And he is reminding his church that suffering does not have
to end in destruction or sorrow. By the
grace of God, it can, and does, form us into people of hope.
Hope is admittedly a strange destination. In a world that sometimes feels hopeless,
hope can feel like a foolish endeavor, like daydreaming through a nightmare. But a hopeless world is the world in which
hope matters the most. Desmond Tutu once
said, “Hope is being able to see that there is light despite all of the
darkness.” Archbishop Tutu was well acquainted
with darkness; like Paul, he knew too well that suffering is not optional. And yet, he possessed enough hope to change
his nation, the Church, and the world.
In this life suffering and hope exist on the same messy path;
they co-author the chapters of our journey.
At times they even live together in very same moment. And at the end of our life we will reflect
back and find that both suffering and hope played a vital role in our creation
story.
But it is not the human life alone in which suffering and
hope collide. Suffering and hope also both
exist at the heart of our Triune God – and they have since the moment God met
people. In Creation, God pulled hope
from Eden’s soil and became acquainted with suffering as the first seeds of
rebellion grew up in that same soil. In
the incarnation, God experienced the suffering of Good Friday and then also
embodied Easter Hope – all on the same weekend.
God’s long love affair with humankind has been a constant clash of
suffering and hope: suffering through our failures and also holding out this
stubborn hope that our future might be better than our history.
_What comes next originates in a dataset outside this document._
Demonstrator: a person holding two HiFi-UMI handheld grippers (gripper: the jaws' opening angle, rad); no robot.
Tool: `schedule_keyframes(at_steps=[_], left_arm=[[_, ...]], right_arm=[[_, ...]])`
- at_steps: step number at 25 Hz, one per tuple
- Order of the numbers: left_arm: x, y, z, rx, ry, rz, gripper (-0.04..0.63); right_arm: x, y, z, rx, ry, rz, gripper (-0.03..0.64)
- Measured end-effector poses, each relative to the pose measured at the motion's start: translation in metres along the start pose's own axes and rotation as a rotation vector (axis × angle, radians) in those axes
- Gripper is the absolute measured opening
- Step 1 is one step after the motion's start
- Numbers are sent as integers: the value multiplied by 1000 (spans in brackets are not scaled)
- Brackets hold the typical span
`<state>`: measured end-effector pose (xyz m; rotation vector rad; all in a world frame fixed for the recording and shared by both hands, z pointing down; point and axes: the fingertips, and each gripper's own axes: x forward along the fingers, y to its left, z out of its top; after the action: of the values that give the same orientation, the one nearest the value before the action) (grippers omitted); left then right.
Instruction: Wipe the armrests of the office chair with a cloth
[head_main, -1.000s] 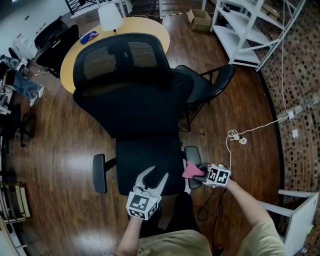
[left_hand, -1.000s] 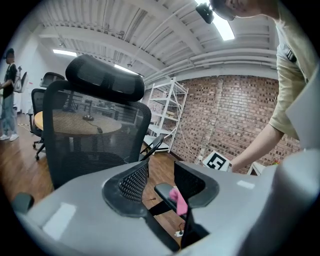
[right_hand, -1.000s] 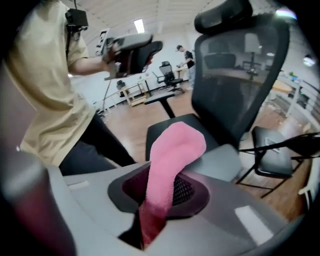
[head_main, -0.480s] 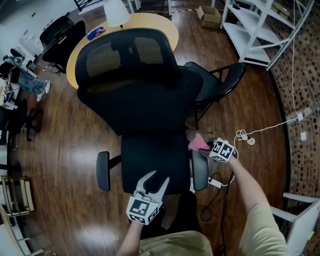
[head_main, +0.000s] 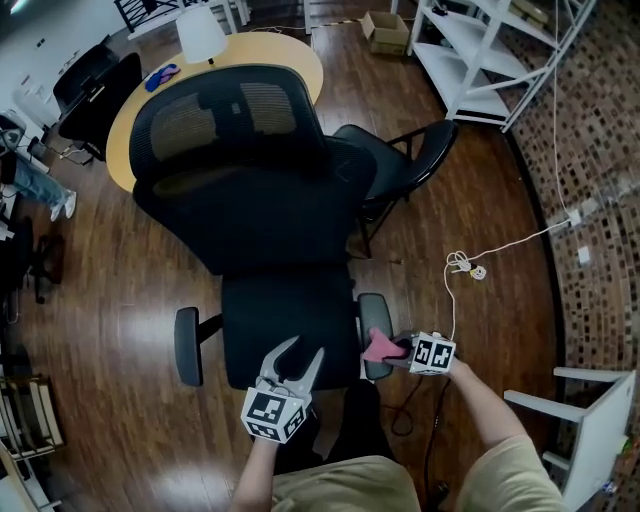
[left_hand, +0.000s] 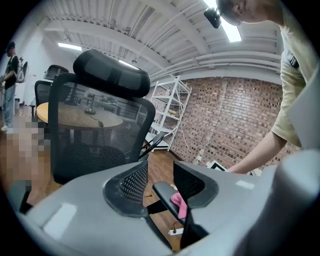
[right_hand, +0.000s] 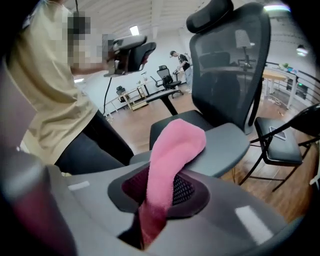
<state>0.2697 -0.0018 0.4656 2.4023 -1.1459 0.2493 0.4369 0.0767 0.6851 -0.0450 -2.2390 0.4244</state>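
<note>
A black mesh-backed office chair (head_main: 255, 170) stands in front of me. Its right armrest (head_main: 373, 310) carries a pink cloth (head_main: 381, 347) at the near end. My right gripper (head_main: 392, 350) is shut on that cloth. In the right gripper view the cloth (right_hand: 175, 150) runs out of the jaws and drapes onto the grey armrest pad (right_hand: 227, 142). The left armrest (head_main: 187, 346) is bare. My left gripper (head_main: 291, 362) hovers open over the seat's front edge and holds nothing. Between its jaws in the left gripper view I see the right armrest (left_hand: 162, 191) and the cloth (left_hand: 178, 204).
A black folding chair (head_main: 400, 165) stands just right of the office chair. Behind are a round wooden table (head_main: 230, 60) with a white lamp (head_main: 200, 33), a white shelf unit (head_main: 480, 50) and a cardboard box (head_main: 384, 30). A white cable (head_main: 462, 266) lies on the wood floor.
The right gripper carried the cloth to the armrest's far end half a second ago and has now drawn it back to the near end. The left gripper has stayed open over the seat.
</note>
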Motion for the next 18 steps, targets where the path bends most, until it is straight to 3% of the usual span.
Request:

Suffering is a burden that God shares with us; God
understands suffering because God bears the fullness of the human condition. But that suffering, as profound as it is,
cannot dim the power of God’s hope. God
has seen the worst of us, the most terrible moments of our sorted history, and
still God took on our human flesh, lived in our pain. And still God dares to dream of a reign of
peace on earth, still hopes for the kingdom come.
I would love to stand up here and promise you that you will
never suffer, never cry yourself to sleep, never find yourself in the pit of despair. I would love to be able to make that promise,
but everybody hurts. We all have days
that feel impossible, times that just feel too heavy. No one finishes this course without some
scars. But by the grace of God, the God
who suffers with us, suffering does produce endurance, and endurance does
produce character, and character does produce hope, and hope does not
disappoint us. In fact, hope is the Alleluia
shouted into the tomb, the flame that sets the night on fire. There is so much suffering in our world, and
that is why your hard-earned hope matters so much.